What to work on:
Below are the records; copy each line in them that holds the word "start".

Stored data entries:
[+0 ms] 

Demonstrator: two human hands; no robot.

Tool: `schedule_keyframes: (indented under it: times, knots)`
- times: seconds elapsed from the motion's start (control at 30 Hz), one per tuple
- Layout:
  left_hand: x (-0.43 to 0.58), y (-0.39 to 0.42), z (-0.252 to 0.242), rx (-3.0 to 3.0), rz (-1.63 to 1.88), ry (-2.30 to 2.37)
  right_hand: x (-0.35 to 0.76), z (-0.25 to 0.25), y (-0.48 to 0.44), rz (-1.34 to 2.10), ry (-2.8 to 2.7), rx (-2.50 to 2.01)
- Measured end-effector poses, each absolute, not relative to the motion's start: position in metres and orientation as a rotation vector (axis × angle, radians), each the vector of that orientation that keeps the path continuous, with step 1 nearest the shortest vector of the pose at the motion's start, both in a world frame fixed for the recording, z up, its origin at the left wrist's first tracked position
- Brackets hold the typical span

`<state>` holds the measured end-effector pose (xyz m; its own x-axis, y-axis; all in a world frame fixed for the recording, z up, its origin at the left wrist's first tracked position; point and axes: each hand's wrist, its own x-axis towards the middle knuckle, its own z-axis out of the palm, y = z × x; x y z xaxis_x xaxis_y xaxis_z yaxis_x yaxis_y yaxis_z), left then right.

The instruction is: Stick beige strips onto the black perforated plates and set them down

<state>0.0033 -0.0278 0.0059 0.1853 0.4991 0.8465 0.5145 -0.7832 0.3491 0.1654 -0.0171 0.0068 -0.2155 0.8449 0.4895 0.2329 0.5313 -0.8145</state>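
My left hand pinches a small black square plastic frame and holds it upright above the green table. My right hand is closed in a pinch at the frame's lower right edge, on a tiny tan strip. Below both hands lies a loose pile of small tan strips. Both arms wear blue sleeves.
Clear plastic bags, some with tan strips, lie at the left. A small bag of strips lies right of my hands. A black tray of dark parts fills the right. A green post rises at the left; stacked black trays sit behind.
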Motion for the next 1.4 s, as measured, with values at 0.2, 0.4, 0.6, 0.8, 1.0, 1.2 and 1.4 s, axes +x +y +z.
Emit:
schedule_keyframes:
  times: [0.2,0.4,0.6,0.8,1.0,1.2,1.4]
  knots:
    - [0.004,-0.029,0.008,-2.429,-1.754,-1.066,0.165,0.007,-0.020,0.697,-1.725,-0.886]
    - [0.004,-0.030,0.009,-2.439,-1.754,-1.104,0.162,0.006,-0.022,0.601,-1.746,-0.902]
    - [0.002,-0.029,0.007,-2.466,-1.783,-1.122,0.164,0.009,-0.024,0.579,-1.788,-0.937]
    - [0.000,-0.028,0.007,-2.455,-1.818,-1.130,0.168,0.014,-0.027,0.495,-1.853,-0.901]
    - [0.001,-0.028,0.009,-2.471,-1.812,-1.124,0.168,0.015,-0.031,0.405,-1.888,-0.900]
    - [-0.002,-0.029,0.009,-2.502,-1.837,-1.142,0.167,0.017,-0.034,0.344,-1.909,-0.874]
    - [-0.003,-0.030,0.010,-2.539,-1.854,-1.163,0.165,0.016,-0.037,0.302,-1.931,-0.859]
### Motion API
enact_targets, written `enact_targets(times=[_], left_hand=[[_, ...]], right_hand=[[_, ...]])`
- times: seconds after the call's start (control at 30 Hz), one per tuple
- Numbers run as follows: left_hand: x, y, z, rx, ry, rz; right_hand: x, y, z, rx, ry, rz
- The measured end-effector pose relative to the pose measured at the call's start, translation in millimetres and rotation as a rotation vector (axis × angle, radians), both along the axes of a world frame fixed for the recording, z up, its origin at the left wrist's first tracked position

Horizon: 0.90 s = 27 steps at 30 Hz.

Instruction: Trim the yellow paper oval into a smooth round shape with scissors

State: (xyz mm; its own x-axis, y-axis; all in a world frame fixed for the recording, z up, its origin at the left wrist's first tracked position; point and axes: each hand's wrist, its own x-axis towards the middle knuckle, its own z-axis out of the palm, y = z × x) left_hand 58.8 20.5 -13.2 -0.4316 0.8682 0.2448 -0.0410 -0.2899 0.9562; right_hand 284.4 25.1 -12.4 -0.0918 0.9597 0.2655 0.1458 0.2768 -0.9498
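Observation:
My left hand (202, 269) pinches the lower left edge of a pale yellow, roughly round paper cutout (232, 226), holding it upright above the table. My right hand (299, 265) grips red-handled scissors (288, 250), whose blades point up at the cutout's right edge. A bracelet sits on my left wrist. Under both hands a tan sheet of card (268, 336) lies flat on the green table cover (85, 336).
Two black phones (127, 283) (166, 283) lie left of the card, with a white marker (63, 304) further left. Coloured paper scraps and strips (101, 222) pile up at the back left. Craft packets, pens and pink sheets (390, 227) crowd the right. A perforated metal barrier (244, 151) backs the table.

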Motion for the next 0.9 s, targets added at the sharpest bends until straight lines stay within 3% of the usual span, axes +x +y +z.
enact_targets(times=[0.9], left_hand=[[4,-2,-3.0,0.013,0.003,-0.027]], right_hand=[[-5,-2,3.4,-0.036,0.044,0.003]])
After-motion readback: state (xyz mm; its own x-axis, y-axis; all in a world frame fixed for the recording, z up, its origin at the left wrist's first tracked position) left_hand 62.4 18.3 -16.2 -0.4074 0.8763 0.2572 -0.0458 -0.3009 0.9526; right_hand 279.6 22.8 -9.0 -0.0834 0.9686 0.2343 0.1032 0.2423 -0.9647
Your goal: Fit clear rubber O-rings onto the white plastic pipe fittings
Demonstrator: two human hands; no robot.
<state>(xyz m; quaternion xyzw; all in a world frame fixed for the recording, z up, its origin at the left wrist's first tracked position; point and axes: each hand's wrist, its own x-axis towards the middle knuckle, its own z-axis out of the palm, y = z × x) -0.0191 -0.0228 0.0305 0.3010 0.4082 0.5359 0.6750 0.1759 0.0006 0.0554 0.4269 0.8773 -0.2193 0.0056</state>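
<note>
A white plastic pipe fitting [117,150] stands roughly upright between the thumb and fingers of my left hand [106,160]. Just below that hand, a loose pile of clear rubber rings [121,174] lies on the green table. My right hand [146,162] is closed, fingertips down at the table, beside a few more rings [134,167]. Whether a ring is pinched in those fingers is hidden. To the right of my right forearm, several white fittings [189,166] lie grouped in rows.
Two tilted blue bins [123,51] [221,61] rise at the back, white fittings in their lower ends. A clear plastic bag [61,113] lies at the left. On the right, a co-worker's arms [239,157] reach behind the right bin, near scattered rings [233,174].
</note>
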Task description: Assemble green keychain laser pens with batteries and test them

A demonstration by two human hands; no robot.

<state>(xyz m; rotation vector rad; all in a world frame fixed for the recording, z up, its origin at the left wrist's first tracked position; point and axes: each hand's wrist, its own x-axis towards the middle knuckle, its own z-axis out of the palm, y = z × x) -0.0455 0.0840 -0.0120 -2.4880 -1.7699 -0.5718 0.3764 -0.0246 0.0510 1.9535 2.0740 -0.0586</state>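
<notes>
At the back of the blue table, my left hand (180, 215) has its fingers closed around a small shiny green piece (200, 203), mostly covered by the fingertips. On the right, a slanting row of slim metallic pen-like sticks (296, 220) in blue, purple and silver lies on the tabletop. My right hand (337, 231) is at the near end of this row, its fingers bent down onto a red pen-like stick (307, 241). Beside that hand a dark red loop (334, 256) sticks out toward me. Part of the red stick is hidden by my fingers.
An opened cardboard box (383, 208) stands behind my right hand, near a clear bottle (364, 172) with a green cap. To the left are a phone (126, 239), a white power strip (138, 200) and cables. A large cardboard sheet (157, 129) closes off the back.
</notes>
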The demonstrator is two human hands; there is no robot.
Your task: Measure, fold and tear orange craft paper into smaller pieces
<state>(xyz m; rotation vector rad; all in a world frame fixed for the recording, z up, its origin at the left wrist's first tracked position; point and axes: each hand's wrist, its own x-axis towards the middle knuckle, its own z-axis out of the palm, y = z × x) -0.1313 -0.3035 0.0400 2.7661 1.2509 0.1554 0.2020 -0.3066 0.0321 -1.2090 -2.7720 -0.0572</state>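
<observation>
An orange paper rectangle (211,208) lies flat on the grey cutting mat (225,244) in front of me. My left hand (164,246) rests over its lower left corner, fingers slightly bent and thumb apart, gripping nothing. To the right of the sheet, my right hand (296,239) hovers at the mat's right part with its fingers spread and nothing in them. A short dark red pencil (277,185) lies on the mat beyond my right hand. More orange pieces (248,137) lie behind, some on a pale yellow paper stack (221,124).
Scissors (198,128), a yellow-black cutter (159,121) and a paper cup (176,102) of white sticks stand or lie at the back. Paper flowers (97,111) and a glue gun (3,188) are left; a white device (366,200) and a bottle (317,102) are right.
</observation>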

Answer to this task:
- times: seconds elapsed from the motion's start (control at 30 Hz), one per tuple
- Measured end-effector poses, each absolute, not relative to the motion's start: position in metres and orientation as a rotation vector (axis × angle, radians), each the vector of that orientation that keeps the path continuous, with step 1 nearest the shortest vector of the pose at the motion's start, both in a world frame fixed for the recording, z up, its origin at the left wrist's first tracked position
- times: seconds after the call's start (control at 30 Hz), one per tuple
- The measured end-effector pose relative to the pose measured at the call's start, translation in millimetres and rotation as a rotation vector (axis × angle, radians), both along the axes of a world frame fixed for the recording, z up, its origin at the left wrist's first tracked position

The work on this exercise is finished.